The particle positions are transferred via a camera system, and the resulting control is then performed by controlling the transducers. Based on these results, a free three-dimensional movement of particles in space should be made possible, allowing precise placement of the material to be welded for ISM. The camera tracking system is intended to not only provide the positions, velocities, and inertia of the particles to be fed back into the simulation and control model but also for process visualization and analysis. In addition to the metrological evaluation of the component and particle movements, two further camera perspectives are planned. These are used for visual inspection of the process and process logging. Here, we rely on a robust, space-proven, and yet cost-effective camera system. Furthermore, the system will support all other processes, including remote control of the gripper system, functional check of the laser, handling of components and particles outside the acoustic levitator, and control of the particle feed.

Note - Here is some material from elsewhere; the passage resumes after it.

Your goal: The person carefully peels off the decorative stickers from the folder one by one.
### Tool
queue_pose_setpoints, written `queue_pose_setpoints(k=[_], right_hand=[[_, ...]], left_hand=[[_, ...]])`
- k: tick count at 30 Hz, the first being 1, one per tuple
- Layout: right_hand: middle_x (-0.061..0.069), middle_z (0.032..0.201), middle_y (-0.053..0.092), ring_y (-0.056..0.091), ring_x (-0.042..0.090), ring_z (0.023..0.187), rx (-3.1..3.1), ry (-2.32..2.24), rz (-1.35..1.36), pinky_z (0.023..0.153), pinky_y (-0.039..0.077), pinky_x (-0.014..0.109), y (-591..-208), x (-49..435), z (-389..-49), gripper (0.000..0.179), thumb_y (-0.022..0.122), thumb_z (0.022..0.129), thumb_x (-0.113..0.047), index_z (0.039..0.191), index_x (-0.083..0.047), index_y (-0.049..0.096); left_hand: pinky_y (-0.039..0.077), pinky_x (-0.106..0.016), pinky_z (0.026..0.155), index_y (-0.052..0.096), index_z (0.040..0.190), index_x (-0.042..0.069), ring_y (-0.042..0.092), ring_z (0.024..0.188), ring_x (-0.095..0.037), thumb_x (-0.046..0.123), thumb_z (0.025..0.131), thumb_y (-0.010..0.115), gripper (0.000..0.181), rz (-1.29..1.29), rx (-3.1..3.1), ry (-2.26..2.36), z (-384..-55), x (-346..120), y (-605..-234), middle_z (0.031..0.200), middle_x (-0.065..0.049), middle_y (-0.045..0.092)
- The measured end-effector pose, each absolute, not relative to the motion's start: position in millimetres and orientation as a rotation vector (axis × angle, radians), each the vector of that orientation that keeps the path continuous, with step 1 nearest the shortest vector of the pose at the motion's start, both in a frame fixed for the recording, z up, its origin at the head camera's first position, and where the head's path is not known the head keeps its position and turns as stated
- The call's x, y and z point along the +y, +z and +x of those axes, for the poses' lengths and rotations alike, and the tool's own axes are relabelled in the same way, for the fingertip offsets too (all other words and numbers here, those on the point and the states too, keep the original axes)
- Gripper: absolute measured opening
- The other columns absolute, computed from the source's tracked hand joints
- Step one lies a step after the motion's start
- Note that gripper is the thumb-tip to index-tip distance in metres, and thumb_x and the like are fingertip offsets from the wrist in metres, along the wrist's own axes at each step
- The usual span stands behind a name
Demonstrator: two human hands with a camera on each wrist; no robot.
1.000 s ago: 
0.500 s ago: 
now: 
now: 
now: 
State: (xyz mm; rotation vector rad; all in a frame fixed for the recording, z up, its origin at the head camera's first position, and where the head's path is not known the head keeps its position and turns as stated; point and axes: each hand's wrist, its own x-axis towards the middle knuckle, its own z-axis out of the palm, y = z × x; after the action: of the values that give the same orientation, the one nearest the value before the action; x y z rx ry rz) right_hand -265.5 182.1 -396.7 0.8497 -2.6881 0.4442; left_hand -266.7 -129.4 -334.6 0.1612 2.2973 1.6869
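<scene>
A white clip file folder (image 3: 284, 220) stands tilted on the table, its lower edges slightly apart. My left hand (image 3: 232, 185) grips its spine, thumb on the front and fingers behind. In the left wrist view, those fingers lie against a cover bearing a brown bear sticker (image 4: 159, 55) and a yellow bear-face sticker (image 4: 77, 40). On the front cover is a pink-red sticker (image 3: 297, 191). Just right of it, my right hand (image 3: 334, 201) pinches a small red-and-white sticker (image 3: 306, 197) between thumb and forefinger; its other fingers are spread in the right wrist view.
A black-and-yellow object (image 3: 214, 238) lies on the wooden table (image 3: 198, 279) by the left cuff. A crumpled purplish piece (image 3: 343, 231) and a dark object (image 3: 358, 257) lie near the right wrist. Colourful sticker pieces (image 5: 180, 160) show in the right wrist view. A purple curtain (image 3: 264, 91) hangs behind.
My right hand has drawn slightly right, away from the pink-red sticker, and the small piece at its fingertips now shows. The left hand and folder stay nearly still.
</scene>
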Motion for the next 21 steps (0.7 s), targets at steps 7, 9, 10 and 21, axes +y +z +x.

The development of this novel system and its evaluation with regard to the realization of movements and orientations of different-sized components/particles represent the core of this part of the project. The exact design of the described setup is also to be developed as part of the project.

5 Summary and Outlook

Experiments were conducted to test the general feasibility of using ultrasonic levitation as a handling tool for substrate-free AM in μg. These preliminary experiments have shown that it is indeed possible to manipulate polymer powders by means of acoustic fields while melting the levitated material. Further experiments in our drop tower facility showed that we are still able to manipulate particles with acoustic traps under μg conditions. We then described our plans to extend those experiments with a bigger acoustic levitation system that is capable of manipulating objects in three dimensions. For these extended experiments, we want to accomplish the following basic tasks:

  1. move and orient large components in the levitator beyond the wavelength limit in μg

  2. manipulate granular raw material in the same field as the print part while melting it

  3. fuse print material to the print part in a more or less continuous manner

To achieve these objectives, an intelligent control strategy has been presented for application to the experiments. The described strategy is based on the results of a digital twin and allows for the free three-dimensional movement of the objects and particles, enabling the precise fusion of the material for melting during the ISM process.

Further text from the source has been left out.